By forcing you to clean up, you might be more inclined to use features like Arc’s easels. So-called “magic screenshots” that link back to websites are bound to appeal to visual organizers who love mind-mapping and brainstorming. Collaborating on these canvasses is another compelling idea, but one that will need Arc to become more widespread in order to succeed.

Arc feels like a browser that wants to save you time and remove barriers. Tab previews allow you to hover over websites like Gmail, Outlook, and GitHub to see unread messages, events, and pull requests without having to focus on a tab. In addition to the Spotlight-like navigation, there’s a huge range of customizable keyboard shortcuts to get acquainted with.

Access website previews by hovering a tab in Arc

Tying your Split View preferences to pinned tab sets within spaces means not having to arrange windows manually all of the time. Take notes using Arc’s built-in notebook with a tab that’s pinned to another. Keep sets of tabs within the same window, which is handy if you use dashboards, chat apps, and other at-a-glance websites.

But for the “don’t touch my tabs” hoarders that keep everything open, just in case, Arc may not impress. Even though a push might be what you need to kick your ugly tab habit, the idea that your browser is coming for your tabs might just put you off. It may bring you some comfort to know that you can always find tabs that Arc has removed under the “Archived Tabs” area and get them back with a click.

How Well Does Arc Perform?

As noted, Arc is a Chromium-based browser. It uses the same rendering engine as Google and Microsoft’s flagship browsers, which means it scored favorably in many of the benchmarks I ran on my M1 Max 2021 MacBook Pro with 32GB of RAM.

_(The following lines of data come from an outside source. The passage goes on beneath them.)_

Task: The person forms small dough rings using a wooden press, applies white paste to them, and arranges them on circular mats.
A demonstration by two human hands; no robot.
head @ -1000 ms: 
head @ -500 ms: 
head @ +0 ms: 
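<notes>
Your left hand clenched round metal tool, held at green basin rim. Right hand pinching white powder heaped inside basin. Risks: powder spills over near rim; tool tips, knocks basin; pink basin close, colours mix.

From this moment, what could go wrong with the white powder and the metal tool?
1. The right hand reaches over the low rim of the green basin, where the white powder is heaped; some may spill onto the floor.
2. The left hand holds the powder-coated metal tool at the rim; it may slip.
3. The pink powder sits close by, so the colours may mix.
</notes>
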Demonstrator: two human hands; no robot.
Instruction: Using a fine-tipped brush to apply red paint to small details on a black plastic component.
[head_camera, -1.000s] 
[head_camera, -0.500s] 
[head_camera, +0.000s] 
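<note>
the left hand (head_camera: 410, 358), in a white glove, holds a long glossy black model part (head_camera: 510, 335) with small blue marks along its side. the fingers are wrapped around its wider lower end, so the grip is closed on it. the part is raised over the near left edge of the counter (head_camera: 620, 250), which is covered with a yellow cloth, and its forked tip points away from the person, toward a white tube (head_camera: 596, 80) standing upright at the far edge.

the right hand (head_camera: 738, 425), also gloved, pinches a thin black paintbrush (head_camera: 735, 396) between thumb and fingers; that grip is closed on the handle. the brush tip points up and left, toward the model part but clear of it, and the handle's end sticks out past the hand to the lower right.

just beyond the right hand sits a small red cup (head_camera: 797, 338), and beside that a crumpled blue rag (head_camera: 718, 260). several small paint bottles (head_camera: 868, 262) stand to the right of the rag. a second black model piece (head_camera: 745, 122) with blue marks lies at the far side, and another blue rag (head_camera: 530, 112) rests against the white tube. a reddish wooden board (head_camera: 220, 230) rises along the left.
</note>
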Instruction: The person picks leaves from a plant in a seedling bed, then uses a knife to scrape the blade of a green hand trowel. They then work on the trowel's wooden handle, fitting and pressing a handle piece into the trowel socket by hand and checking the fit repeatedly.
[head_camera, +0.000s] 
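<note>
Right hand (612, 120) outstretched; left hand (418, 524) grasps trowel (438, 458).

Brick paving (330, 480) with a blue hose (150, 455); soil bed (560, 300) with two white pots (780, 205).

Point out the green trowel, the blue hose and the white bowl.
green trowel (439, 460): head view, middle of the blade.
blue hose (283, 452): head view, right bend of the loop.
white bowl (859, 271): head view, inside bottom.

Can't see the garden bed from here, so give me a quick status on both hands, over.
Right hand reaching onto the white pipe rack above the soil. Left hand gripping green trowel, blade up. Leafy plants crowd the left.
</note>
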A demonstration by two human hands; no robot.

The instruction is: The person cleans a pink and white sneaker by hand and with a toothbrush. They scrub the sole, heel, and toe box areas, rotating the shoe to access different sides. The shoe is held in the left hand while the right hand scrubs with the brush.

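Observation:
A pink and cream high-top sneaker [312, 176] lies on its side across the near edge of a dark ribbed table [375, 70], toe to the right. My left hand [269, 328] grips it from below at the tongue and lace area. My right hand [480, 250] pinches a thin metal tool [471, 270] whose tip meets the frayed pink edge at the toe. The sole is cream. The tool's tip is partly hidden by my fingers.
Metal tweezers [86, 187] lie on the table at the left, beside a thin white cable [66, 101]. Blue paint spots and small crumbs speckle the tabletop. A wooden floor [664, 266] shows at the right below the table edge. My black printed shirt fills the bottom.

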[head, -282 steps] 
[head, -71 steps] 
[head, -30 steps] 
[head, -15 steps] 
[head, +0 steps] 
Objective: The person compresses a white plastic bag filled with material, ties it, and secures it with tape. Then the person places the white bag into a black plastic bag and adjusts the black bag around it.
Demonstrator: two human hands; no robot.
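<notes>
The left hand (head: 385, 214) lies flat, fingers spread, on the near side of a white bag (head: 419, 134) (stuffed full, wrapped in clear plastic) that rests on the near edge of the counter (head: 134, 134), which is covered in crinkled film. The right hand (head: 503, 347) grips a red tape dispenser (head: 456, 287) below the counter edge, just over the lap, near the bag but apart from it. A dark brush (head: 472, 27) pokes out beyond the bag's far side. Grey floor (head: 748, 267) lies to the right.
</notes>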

In use, Arc is mostly fine. While pages load quickly, scrolling web pages and expanding hidden content simply isn’t as smooth on my test machine as it is in Safari or Firefox. It’s far from unusable (and probably worth persevering with if you find Arc’s overall feature set agreeable), but pages stuttered and flickered in a way that detracts from the overall browsing experience.

The browser seemed to sip a fair bit of CPU even while lying dormant in the background. While Safari eventually settles and uses very little power, Arc seems to be constantly at work. According to Activity Monitor, Arc had around a third of the “12 hr Power” energy footprint of Safari, though Safari had considerably more tabs open and was being used more intensely. Arc consistently had a higher energy impact during my monitoring. This suggests that Arc would drain your battery faster than using Safari alone.

Arc is also far from perfect when it comes to privacy. Though Do Not Track is enabled by default and the browser offers to block ads out of the gate (by installing uBlock Origin), the Electronic Frontier Foundation’s Cover Your Tracks test reports that the browser isn’t blocking tracking ads or invisible trackers. This makes it about as good as Chrome and Edge, much worse than Firefox, and marginally worse than Safari, even with ad-blocking enabled.

Since Arc is a fork of Chromium, it can use Chrome extensions just like Edge and other browsers within the family. Head to the Chrome Web Store and click “Add to Chrome” to add extensions to Arc, then access them via the Extensions menu (or use the Command+T or Command+L interface).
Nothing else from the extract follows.